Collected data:
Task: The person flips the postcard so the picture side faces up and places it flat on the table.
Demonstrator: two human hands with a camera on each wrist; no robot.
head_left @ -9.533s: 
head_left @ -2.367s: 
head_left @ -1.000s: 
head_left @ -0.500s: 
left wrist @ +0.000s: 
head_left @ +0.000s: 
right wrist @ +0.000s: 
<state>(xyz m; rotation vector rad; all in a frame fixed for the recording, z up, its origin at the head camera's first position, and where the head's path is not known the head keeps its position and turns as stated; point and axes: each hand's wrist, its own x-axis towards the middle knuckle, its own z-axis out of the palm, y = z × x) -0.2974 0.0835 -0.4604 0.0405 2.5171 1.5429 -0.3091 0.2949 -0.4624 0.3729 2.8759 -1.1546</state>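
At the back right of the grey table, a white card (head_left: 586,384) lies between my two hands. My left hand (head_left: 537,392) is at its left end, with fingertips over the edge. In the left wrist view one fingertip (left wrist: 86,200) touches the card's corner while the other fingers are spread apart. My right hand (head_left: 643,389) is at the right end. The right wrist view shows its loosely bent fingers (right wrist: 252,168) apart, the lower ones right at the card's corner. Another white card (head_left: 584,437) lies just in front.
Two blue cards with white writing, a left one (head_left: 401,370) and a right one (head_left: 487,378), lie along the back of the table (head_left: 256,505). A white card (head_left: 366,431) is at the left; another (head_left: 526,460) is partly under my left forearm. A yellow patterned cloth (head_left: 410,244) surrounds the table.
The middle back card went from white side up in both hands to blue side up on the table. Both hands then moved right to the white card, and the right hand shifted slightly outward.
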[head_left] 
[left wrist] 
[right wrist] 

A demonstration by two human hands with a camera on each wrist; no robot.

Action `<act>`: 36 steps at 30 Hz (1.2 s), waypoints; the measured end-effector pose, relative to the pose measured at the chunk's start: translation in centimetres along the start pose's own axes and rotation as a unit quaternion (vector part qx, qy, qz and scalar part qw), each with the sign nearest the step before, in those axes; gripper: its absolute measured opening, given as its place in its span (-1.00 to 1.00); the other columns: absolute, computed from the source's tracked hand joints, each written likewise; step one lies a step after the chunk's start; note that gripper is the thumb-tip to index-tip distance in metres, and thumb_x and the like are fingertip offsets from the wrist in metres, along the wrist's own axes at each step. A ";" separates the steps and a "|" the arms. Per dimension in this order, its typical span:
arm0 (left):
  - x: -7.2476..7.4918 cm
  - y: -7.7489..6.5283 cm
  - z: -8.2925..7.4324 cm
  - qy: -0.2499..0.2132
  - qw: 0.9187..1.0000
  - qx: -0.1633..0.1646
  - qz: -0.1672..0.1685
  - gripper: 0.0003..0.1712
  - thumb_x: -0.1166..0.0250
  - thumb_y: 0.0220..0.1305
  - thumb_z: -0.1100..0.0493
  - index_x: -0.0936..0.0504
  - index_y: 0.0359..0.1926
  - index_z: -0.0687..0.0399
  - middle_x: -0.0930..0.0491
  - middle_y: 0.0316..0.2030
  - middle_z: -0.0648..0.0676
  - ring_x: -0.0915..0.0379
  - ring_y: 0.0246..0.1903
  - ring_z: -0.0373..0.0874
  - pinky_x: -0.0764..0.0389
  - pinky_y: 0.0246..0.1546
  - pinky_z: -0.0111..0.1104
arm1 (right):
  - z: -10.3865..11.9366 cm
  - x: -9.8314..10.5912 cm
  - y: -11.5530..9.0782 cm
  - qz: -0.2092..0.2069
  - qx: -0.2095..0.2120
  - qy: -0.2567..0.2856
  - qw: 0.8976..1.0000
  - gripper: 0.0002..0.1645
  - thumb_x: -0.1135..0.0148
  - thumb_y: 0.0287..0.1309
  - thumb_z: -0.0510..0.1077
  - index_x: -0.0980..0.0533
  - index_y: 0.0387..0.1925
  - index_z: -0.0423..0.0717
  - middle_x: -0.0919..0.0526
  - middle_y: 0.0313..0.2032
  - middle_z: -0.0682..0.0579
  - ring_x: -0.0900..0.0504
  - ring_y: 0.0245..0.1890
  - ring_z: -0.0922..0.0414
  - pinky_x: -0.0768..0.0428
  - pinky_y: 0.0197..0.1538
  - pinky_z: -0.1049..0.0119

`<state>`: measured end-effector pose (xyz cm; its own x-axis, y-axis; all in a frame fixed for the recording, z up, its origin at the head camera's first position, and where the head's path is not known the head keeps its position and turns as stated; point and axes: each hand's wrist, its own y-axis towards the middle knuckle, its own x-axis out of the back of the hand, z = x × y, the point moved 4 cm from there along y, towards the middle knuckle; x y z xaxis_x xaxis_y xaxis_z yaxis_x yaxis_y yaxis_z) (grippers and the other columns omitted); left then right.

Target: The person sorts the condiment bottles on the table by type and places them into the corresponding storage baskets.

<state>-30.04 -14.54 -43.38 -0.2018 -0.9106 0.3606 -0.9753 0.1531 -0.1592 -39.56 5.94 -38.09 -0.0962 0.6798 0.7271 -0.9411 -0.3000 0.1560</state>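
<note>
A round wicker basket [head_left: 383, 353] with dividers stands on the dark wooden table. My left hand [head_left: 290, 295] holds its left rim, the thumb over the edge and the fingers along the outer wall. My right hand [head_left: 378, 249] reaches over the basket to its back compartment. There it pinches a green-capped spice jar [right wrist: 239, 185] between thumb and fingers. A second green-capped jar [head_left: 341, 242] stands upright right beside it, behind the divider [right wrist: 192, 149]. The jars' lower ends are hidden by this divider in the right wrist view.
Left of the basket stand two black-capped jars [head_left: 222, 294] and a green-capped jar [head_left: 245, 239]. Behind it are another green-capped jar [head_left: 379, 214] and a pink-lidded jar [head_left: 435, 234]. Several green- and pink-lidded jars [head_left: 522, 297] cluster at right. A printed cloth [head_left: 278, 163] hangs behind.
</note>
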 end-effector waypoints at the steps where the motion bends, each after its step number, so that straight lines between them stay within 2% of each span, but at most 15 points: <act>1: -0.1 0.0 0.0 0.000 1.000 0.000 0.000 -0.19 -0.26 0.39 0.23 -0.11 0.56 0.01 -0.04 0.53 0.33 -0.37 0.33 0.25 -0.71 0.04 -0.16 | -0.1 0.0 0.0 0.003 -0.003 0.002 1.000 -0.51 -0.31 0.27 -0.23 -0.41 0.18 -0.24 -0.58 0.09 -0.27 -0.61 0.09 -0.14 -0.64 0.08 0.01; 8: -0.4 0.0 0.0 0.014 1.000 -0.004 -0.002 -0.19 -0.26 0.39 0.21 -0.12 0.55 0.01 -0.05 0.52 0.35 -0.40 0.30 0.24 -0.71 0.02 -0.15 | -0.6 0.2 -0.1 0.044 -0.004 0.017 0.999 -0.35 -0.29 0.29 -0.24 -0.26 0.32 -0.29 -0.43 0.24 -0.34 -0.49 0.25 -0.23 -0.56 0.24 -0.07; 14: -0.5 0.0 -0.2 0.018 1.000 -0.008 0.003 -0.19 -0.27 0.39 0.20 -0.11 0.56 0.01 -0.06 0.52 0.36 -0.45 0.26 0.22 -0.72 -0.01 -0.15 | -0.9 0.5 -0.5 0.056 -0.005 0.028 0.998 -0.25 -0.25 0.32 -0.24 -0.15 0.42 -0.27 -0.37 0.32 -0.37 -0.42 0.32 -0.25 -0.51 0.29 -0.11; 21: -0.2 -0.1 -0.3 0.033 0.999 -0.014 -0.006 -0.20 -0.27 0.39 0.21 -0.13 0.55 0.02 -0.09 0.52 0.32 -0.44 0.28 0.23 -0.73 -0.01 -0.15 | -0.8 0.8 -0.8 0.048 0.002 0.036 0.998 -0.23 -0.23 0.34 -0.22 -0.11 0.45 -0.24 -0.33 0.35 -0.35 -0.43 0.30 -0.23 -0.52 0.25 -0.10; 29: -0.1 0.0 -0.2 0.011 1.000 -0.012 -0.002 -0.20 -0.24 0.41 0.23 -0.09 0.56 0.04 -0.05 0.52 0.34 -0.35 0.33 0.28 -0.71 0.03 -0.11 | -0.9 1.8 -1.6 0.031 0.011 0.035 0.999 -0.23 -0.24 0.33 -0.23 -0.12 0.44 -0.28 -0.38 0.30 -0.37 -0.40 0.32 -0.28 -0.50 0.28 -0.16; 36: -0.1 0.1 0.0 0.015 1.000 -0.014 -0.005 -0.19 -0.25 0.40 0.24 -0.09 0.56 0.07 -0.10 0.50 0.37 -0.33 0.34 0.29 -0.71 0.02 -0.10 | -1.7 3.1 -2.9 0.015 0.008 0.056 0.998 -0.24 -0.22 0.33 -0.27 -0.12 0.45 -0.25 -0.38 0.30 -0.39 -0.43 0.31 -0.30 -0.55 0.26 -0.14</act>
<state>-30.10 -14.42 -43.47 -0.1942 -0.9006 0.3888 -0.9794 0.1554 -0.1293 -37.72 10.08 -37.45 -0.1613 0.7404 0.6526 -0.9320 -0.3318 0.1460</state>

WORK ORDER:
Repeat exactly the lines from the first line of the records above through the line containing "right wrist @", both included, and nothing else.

TASK ANSWER:
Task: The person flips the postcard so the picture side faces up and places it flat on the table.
Demonstrator: two human hands with a camera on each wrist; no robot.
head_left @ -9.533s: 
head_left @ -2.367s: 
head_left @ -1.000s: 
head_left @ -0.500s: 
left wrist @ +0.000s: 
head_left @ +0.000s: 
right wrist @ +0.000s: 

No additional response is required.